To deploy, aspire publish generates the artifacts (a manifest) you can target at Azure Container Apps or Docker Compose. The AppHost itself doesn’t run in production: it’s an orchestration model for development and a publish step. In production, the orchestrator is Container Apps, Kubernetes, or Compose.
In production, hosting Ollama in a container raises several questions. The ollama/ollama image is big. The model weighs several gigabytes and you have to decide where it lives: bake it into the image, which gets huge; put it on a persistent volume, which needs storage that follows the app; or download it at startup, with a slower cold start. Inference also wants a GPU, otherwise every response drags. Hosting your own LLM takes real infrastructure decisions.

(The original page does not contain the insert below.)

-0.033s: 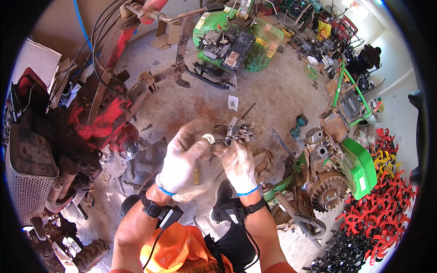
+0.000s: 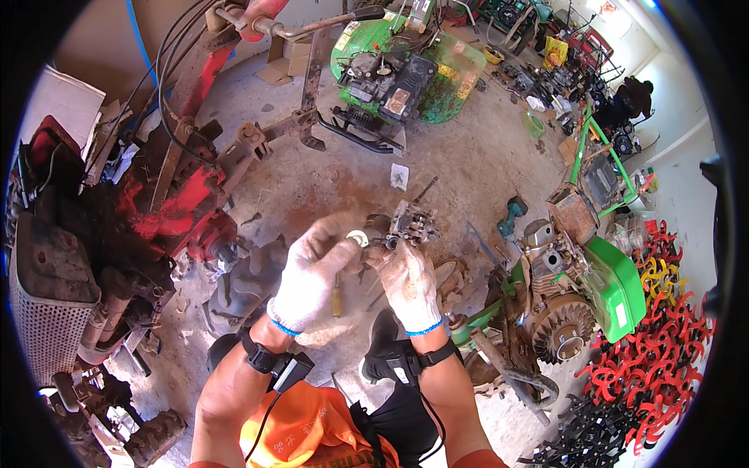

The IChatClient abstraction helps with this switch. In development, the client points at local Ollama. In production, we replace it with a hosted endpoint, like Azure AI Foundry or another managed service, by changing the registration, without touching the Blazor components that call GetResponseAsync. The calling code stays the same, only the implementation behind the interface changes. For sensitive config, we go through Aspire parameters rather than keys in appsettings.json.
In practice, I use Aspire to orchestrate development and keep everything consistent, local Ollama to iterate without API costs, and a managed endpoint behind the same IChatClient once in production. The decision to host a model only comes up at deployment time.
Good luck with the deploy, and if the first aspire run looks frozen, that’s just the model downloading in the background, give it a couple of minutes.
This post was written with AI assistance and edited by me.